Archive for July 2nd, 2010

02
Jul
By Tasso Argyros in Analytics, Blogroll on July 2, 2010
   

There is a lot of talk these days about relational vs. non-relational data. But what about analytics? Does it make sense to talk about relational and non-relational analytics?

I think it does. Historically, a lot of data analysis in the enterprise has been done with pure SQL. SQL-based analysis is a type of “relational analysis,”? which I define as analysis done via a set-based declarative language like SQL. Note how SQL treats every table as a set of values; SQL statements are relational set operations; and any intermediate SQL results, even within the same query, need to follow the relational model. All these are characteristics of a relational analysis language. Although recent SQL standards define the language to be Turing Complete, meaning you can implement any algorithm in SQL, in practice implementing any computation that departs from the simple model of sets, joins, groupings, and orderings is severely sub-optimal, in terms of performance or complexity.

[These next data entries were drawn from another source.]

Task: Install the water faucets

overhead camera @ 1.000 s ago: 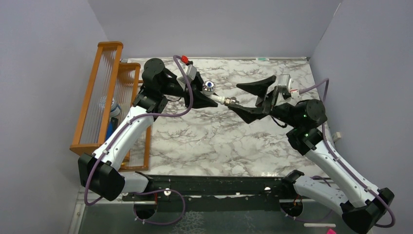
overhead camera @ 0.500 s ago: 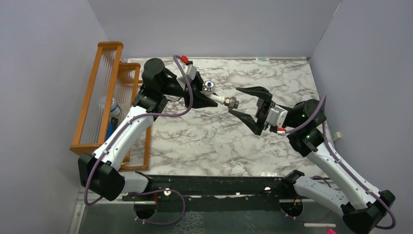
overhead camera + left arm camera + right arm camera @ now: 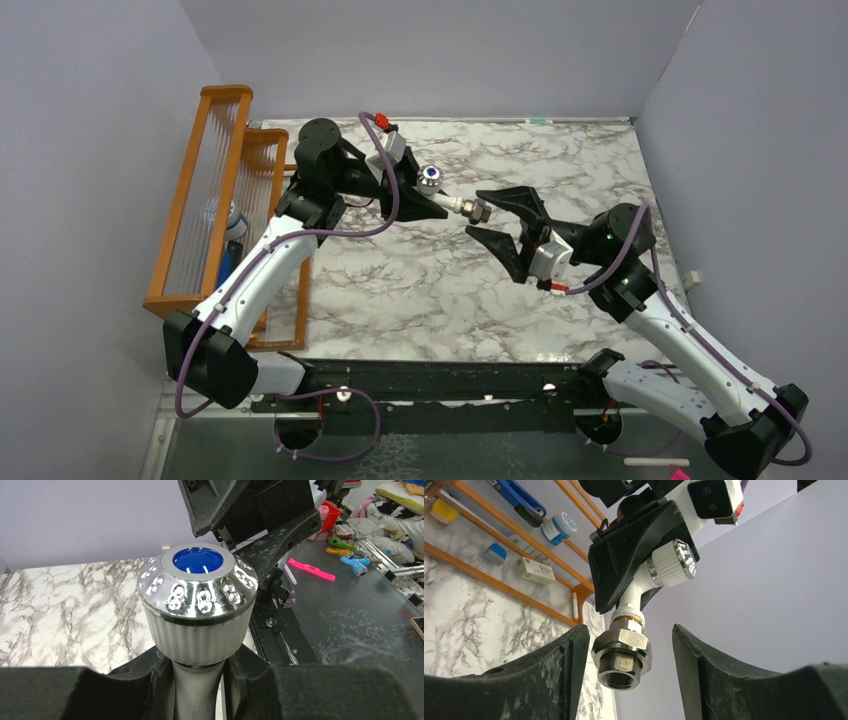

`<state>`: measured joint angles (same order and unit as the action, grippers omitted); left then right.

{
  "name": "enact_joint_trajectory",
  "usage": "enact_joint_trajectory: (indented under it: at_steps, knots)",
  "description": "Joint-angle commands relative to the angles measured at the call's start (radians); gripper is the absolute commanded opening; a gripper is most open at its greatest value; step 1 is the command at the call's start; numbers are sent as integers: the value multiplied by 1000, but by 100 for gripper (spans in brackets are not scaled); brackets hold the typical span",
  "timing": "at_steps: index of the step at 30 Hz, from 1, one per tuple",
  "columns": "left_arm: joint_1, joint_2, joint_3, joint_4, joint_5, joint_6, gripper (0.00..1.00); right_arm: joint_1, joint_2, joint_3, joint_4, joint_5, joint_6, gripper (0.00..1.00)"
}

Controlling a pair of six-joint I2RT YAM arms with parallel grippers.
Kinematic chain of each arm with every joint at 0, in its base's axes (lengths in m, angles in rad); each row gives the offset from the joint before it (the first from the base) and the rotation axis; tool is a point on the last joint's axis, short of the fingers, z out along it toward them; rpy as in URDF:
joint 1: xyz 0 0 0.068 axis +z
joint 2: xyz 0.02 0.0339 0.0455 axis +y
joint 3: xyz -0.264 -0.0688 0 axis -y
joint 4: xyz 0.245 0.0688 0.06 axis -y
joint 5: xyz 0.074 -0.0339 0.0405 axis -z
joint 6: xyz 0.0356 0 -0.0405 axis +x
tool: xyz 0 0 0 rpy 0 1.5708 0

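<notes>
Setting: lilac walls close round a marble table (image 3: 430, 290); an orange slatted rack (image 3: 200, 200) stands along its left edge.
Tap (image 3: 447, 198): we list one white tap with a silvery knob (image 3: 197, 592) and blue centre, held in the air over the far half of the table, its metal end pointing toward the right arm.
Nut (image 3: 620, 652): grey hexagonal fitting on the tap's threaded end, open bore facing the right wrist camera; we cannot tell how far on it is screwed.
Left claw (image 3: 197, 680): pressed together on the tap's white stem, just under the knob.
Right claw (image 3: 630, 630): spread, one finger on each side of the nut; we see a gap on both sides, and no contact.
Change: over the last second the right wrist has rolled over, its camera box passing from the top to the underside, and the fingers have narrowed from a wide gape.
Meaning: we judge this a fresh approach for gripping the nut and turning it on the thread; the joining is under way, not finished.
Position: nut lies between the right fingertips, very close to one finger, with a wider gap to the other.
</notes>
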<state>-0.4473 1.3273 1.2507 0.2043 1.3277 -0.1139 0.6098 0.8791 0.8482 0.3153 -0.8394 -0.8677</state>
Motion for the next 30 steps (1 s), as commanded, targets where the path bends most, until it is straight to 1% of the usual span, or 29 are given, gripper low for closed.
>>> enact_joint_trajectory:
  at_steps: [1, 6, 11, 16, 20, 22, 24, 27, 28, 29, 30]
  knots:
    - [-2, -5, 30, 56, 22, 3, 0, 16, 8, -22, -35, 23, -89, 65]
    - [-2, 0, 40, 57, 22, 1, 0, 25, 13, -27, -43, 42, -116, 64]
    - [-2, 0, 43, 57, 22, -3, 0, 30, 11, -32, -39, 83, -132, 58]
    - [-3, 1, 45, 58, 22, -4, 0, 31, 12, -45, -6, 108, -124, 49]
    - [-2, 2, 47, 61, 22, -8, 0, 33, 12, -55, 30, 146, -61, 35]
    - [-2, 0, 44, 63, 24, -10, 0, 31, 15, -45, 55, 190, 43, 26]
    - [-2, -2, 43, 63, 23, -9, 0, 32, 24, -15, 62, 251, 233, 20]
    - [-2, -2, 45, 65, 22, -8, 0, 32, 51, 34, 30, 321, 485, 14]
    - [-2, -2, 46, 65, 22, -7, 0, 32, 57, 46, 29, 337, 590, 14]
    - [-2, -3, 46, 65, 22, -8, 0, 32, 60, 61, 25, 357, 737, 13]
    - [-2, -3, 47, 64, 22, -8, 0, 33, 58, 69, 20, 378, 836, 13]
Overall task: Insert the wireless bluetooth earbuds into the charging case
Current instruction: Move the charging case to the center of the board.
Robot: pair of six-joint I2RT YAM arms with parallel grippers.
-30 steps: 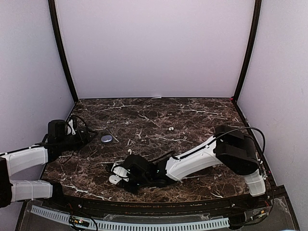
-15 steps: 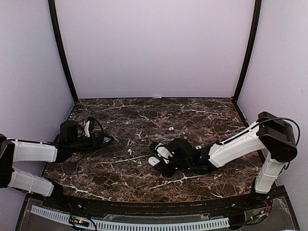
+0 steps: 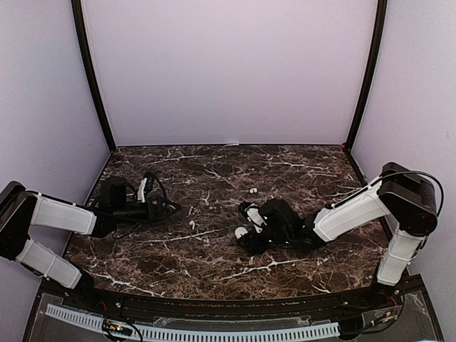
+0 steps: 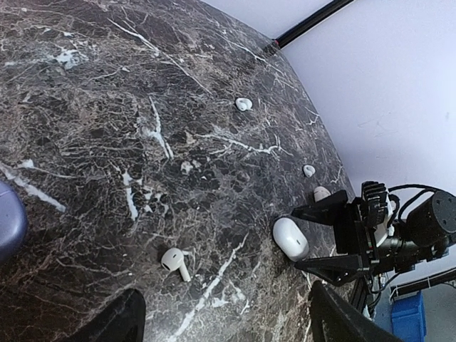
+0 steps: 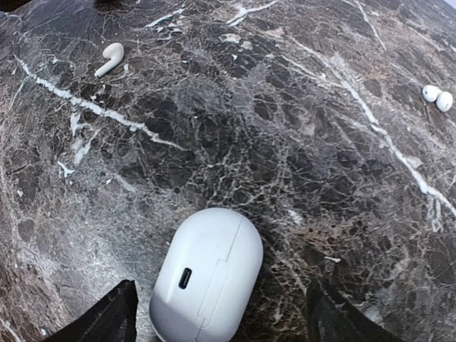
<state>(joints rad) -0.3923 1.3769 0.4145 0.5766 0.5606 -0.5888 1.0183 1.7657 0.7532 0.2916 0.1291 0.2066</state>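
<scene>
A white charging case (image 5: 206,274) lies shut on the marble, port end toward the camera, between the spread fingers of my right gripper (image 5: 221,320), with gaps on both sides. From above, the case (image 3: 241,232) sits at my right gripper (image 3: 244,222). A white stemmed earbud (image 4: 174,262) lies just ahead of my open, empty left gripper (image 4: 228,328), also seen as the earbud (image 5: 109,59) and the earbud (image 3: 191,224). More white earbuds (image 4: 244,104) lie farther back, the same earbuds (image 5: 436,97) showing as a pair.
A lavender case (image 4: 7,228) sits at the left edge of the left wrist view, beside my left gripper (image 3: 169,208). Another small white bud (image 4: 308,171) lies near the right arm. The dark marble table (image 3: 214,171) is walled by pale panels on three sides.
My right arm carried the white case from the near left toward the centre, then opened its jaws and left it on the marble. My left gripper reached rightward over the lavender case.
</scene>
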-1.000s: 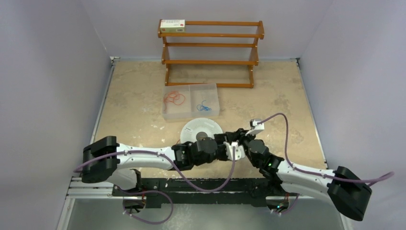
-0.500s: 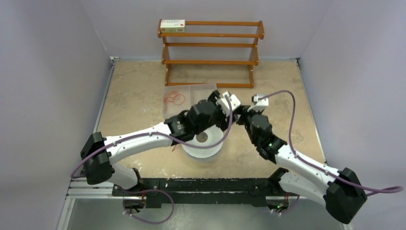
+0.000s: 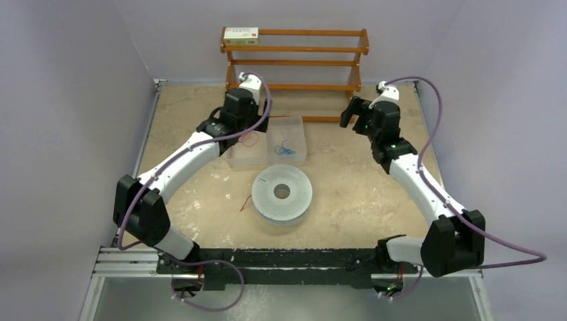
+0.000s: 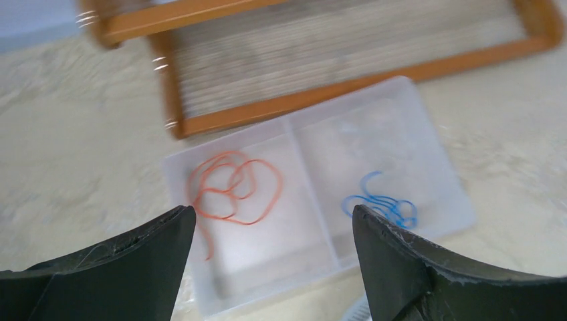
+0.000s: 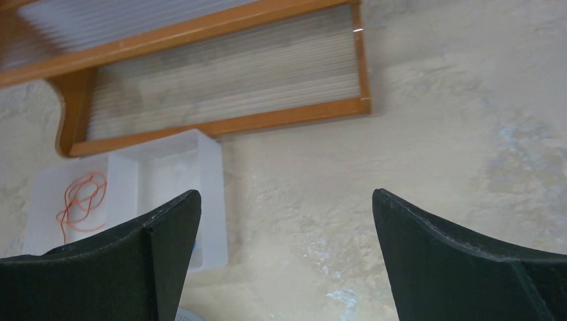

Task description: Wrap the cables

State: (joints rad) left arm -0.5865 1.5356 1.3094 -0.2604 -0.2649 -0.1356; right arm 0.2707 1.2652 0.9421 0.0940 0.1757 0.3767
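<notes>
A thin orange-red cable (image 4: 231, 190) lies coiled in the left compartment of a clear tray (image 4: 254, 267). A blue one (image 4: 381, 200) lies in the right compartment. Another thin red cable (image 3: 246, 200) lies on the table by the left side of the grey-white spool (image 3: 282, 194). My left gripper (image 4: 274, 214) hangs open above the tray's near edge, nothing between its fingers. My right gripper (image 5: 286, 194) is open and empty over bare table right of the tray (image 5: 207, 200); the orange-red cable (image 5: 83, 200) shows at its far left.
A wooden rack (image 3: 294, 67) stands at the back wall with a small box (image 3: 241, 35) on its top shelf. Its lower rail runs just behind the tray (image 3: 267, 162). Thick purple cords loop off both arms. Walls close in left and right.
Both arms have swung away from the spool near the front, out to the far side, left over the tray, right beside the rack. Both grippers have opened wider.
</notes>
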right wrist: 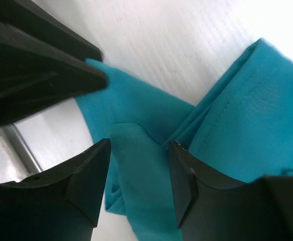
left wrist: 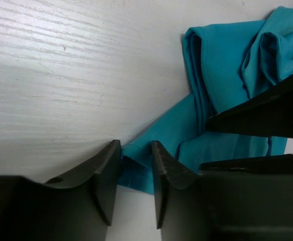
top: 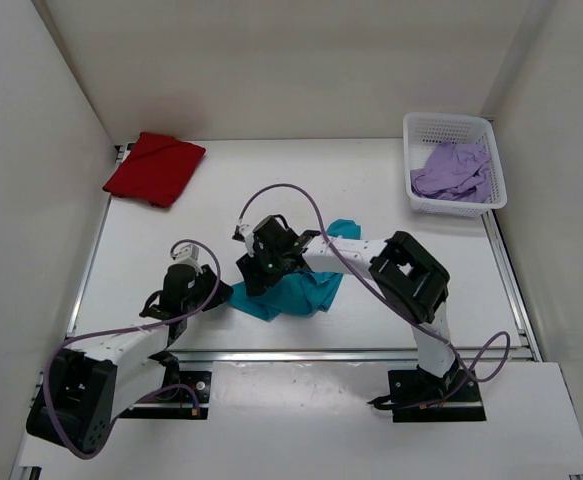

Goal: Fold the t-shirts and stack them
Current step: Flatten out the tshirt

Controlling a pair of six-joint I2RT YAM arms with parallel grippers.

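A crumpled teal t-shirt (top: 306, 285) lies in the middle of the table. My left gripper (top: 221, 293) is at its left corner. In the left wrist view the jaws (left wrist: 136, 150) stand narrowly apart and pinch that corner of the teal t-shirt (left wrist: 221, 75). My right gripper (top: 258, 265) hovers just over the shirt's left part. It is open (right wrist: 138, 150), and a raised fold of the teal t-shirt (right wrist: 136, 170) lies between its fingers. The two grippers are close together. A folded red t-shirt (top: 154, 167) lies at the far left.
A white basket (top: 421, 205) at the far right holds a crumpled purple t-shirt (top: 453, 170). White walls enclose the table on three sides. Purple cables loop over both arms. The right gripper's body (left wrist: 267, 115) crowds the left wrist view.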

On the other hand, an interface like MapReduce is clearly non-relational in terms of its algorithmic and computational capabilities. You have the full flexibility of a procedural programming language, like C or Java; MapReduce intermediate results can follow any form; and the logic of a MapReduce analytical application can implement almost arbitrary formations of code flow and data structures. In addition, any MapReduce computation can be automatically extended to a shared-nothing parallel system which implies ability to crunch big amounts of data. So MapReduce is one version of “non-relational”? analysis.

So Aster Data’s SQL-MapReduce becomes really interesting if you see it as a way of doing non-relational analytics on top of relational data. In Aster Data’s platform, you can store your data in a purely relational form. By doing that, you can use popular RDBMS mechanisms to achieve things like adherence to a data model, security, compliance, integration with ETL or BI tools etc. The similarities, however, stop there. Because you can then use SQL-MapReduce to do analytics that were never possible before in a relational RDBMS, because they are MapReduce-based and non-relational and they extend to TBs or PBs. And that includes a large number of analytical applications like fraud detection, network analysis, graph algorithms, data mining, etc.